= Task prompt =
Write out the opening lines of the data word for word, up to and including the line with "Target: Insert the", and leave every picture and every later line out.

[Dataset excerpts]
.....

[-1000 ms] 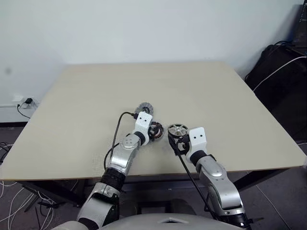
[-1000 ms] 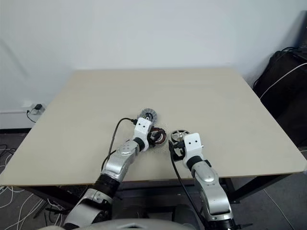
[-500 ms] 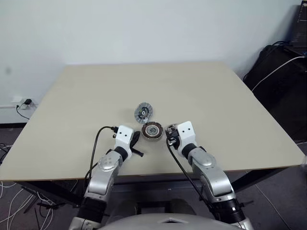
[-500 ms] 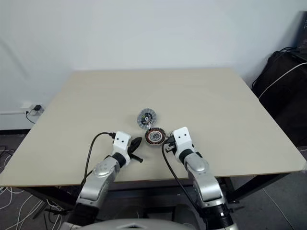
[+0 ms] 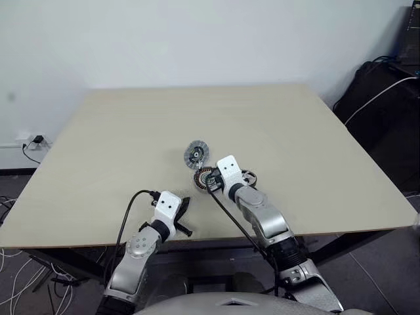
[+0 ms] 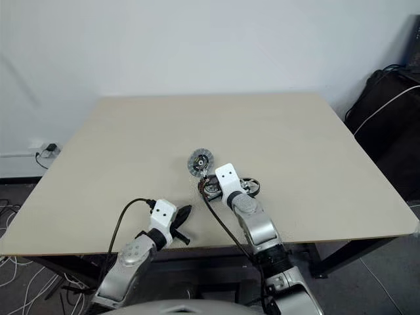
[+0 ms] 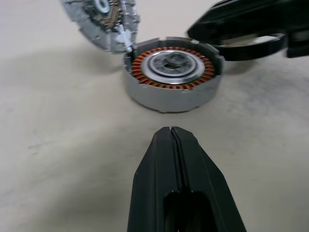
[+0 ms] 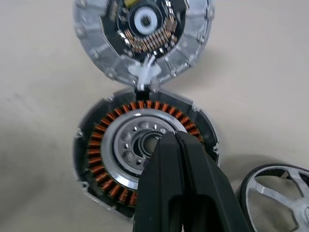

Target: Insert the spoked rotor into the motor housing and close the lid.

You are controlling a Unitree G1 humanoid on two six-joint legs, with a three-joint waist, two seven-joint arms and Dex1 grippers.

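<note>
The motor housing (image 8: 99,159), a dark disc with copper coils around a silvery centre, lies on the table (image 5: 131,131) near its front middle. Touching its far side is the lid (image 8: 145,34), ribbed face with dark centre up. The spoked rotor (image 5: 247,176) lies flat just right of the housing. My right gripper (image 8: 170,137) is shut and empty, its tip over the housing's centre. Short of the housing, near the table's front edge, my left gripper (image 7: 171,131) is shut on nothing and points at it.
Black bags and a white cable (image 5: 387,92) sit on the floor beyond the table's right side. A wall socket with a plug (image 5: 29,139) is at the left. A black cable (image 5: 134,203) loops off my left wrist over the front edge.
My right gripper has swung left from the rotor to above the housing and shut. My left gripper has shut and pulled back from the housing toward the front edge. The parts lie where they were.
</note>
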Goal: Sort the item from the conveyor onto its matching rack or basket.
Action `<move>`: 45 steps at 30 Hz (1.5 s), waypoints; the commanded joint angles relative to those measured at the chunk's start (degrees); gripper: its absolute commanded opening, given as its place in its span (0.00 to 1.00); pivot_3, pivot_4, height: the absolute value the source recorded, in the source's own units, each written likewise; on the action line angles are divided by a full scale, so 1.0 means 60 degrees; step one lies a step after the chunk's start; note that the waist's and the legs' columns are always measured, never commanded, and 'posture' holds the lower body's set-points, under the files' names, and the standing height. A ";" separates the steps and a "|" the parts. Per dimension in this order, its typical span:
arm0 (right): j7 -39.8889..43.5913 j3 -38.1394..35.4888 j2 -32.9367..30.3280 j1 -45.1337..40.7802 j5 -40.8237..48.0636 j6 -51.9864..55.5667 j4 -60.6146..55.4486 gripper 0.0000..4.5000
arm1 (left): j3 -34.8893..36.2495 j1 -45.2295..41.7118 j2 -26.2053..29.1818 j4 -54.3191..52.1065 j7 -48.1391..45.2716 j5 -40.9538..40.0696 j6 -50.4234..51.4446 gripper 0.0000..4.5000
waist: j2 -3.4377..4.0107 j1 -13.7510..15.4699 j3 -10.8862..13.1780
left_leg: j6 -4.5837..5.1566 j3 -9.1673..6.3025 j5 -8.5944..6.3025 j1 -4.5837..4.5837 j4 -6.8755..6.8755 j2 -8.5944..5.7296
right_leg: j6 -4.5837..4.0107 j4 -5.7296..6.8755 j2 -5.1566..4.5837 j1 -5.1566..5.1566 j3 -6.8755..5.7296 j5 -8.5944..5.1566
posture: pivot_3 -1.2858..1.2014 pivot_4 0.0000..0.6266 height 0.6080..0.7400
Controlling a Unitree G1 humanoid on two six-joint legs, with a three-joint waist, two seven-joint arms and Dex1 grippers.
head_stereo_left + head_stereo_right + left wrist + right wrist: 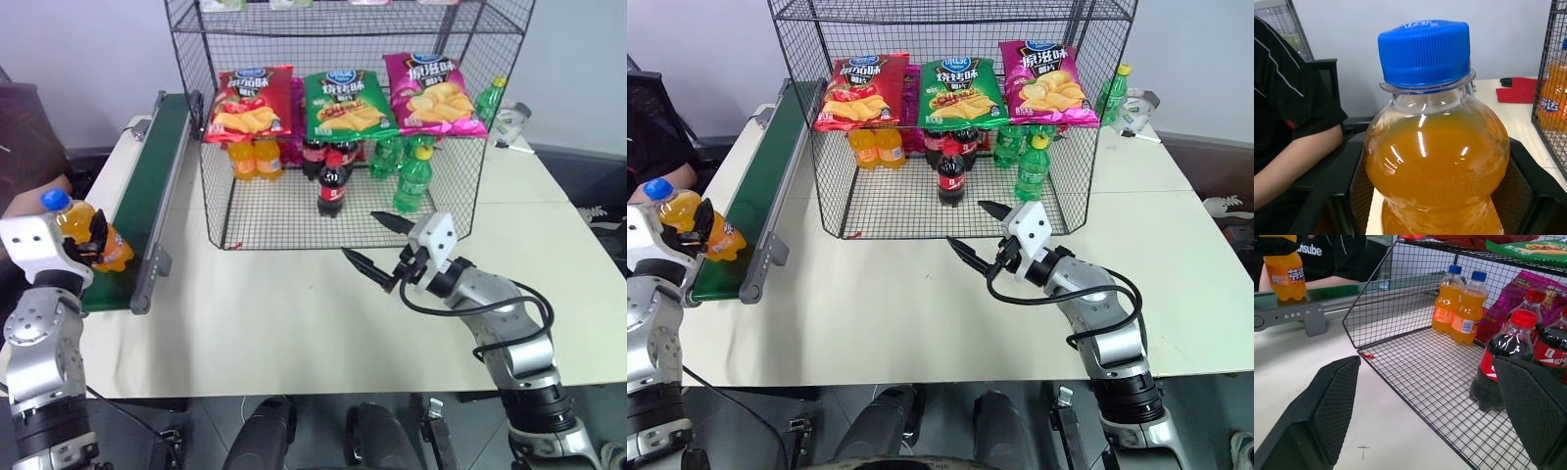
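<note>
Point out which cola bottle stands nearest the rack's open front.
The lone cola bottle ahead of the other colas, closest to the wire rack's front edge.

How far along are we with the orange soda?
Done: the left gripper is shut on the orange soda bottle, just above the conveyor. In hand: it is held at the belt's near end. Left: carry it to the rack beside the two orange bottles. The right gripper hangs open, holding nothing.
</note>
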 commanded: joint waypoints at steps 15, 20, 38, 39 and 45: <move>-0.0037 -0.0542 -0.0349 0.0018 0.0003 -0.0147 -0.0239 1.00 | -0.2783 -0.2091 0.0297 -0.2082 -0.1647 -0.0881 0.1692 0.59 | -0.0009 -0.0019 0.0008 | -0.0001 0.0001 0.0002 -0.0003 -0.0004 0.0000 | 0.0001 0.0005 0.0006 0.0028 -0.0003 0.0001 | 0.52 0.24 1.00; -0.0106 -0.0786 -0.0489 0.0182 -0.0023 -0.0266 -0.0195 1.00 | -0.3911 -0.3046 -0.0612 -0.0328 -0.1096 0.0551 0.0721 0.59 | -0.0010 -0.0010 0.0008 | -0.0001 0.0003 0.0003 -0.0004 0.0000 -0.0004 | 0.0003 0.0007 0.0007 0.0031 -0.0006 0.0002 | 0.52 0.24 1.00; -0.0640 -0.0907 -0.0559 0.0494 -0.0080 0.0229 -0.1038 1.00 | -0.4101 -0.6736 -0.2871 0.8644 0.0276 0.2304 -0.4450 0.59 | -0.0018 -0.0018 0.0010 | 0.0000 0.0004 0.0005 -0.0010 0.0015 -0.0016 | 0.0011 0.0028 0.0012 0.0027 -0.0014 0.0004 | 0.52 0.24 1.00; -0.0662 -0.0901 -0.0559 0.0477 -0.0077 0.0276 -0.1066 1.00 | -0.4084 -0.6818 -0.2891 0.8870 0.0345 0.2337 -0.4613 0.59 | -0.0018 -0.0018 0.0010 | 0.0000 0.0004 0.0006 -0.0010 0.0015 -0.0016 | 0.0011 0.0027 0.0012 0.0027 -0.0013 0.0004 | 0.52 0.24 1.00; -0.0701 -0.0830 -0.0544 0.0327 -0.0067 0.0406 -0.1075 1.00 | -0.4054 -0.7319 -0.2975 1.0119 0.0733 0.2450 -0.5165 0.59 | -0.0018 -0.0016 0.0010 | 0.0001 0.0004 0.0006 -0.0009 0.0017 -0.0020 | 0.0013 0.0032 0.0014 0.0027 -0.0015 0.0004 | 0.52 0.24 1.00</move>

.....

= Written solution =
[-1000 ms] 
[-1000 ms] 
[-500 ms] 
[-500 ms] 
[+0 ms] 
[+0 ms] 
[+0 ms] 
[+0 ms] 

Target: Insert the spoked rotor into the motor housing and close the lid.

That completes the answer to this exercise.